An important detail to highlight about Git LFS with GitHub is its storage limit. At the moment of writing this article, there is a limitation of 2GB on their free plan. If you need to store more than 2GB of large files, you will need to upgrade to a paid plan or use another storage solution.
I think that 2GB should be enough for most projects in most cases, except that we are dealing with heavy content projects, such as galleries, animations, or even games. You can read more about the different plans that GitHub offers in their official website.
Why not use a simple CDN provider?
While both a CDN and Git LFS can help with storing and distributing big files, they serve different purposes and work in different ways:
CDNs
A content delivery network (CDN) is a distributed network of servers that store and deliver web content, such as images, videos, or documents, to users around the world.

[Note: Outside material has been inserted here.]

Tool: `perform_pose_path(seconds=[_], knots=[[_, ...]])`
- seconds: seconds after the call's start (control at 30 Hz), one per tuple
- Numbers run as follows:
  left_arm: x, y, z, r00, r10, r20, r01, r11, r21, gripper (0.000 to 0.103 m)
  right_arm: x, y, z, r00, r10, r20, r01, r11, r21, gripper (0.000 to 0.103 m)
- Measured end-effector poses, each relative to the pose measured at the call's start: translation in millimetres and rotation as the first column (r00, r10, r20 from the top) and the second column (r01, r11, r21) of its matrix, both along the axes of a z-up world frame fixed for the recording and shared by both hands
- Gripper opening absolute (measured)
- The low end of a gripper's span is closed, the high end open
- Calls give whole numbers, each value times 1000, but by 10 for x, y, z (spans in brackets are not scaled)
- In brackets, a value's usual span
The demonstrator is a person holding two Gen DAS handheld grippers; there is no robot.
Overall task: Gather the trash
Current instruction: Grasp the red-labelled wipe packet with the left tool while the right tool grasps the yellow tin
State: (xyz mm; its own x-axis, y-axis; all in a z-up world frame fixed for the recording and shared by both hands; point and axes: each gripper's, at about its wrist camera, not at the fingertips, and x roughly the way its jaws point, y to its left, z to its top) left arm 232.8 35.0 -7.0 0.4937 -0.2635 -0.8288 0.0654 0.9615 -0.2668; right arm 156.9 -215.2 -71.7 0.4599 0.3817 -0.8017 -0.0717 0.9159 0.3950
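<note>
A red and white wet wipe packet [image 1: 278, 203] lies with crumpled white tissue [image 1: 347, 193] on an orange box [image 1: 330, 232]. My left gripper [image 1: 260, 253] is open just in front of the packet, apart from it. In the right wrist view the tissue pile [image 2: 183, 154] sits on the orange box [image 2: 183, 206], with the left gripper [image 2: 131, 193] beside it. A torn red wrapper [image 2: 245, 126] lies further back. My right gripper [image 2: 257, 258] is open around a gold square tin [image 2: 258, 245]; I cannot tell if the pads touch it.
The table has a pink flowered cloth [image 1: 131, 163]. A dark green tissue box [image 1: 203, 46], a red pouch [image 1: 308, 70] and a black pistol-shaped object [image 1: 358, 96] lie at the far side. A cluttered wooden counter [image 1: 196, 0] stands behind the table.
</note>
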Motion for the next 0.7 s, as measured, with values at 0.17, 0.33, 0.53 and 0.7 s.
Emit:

The goal of a CDN is to improve the speed and reliability of content delivery by serving the content from a server that is closest to the user. When you upload a large file to a CDN, the file is replicated across multiple servers in different geographic locations, making it easier and faster to access the file from anywhere in the world.
Git LFS
Git LFS, on the other hand, is an extension for Git that enables version control for large files. With Git LFS, you can store large files, such as audio or video files, outside your Git repository and reference them via pointers.
When you need to access large files, Git LFS automatically downloads them from the designated storage space. The goal of Git LFS is to make it easier to manage and version control large files in a Git repository without bloating the size of the repository.
In short, a CDN is designed to optimize content delivery to users around the world, while Git LFS is designed to help manage and version control large files in a Git repository.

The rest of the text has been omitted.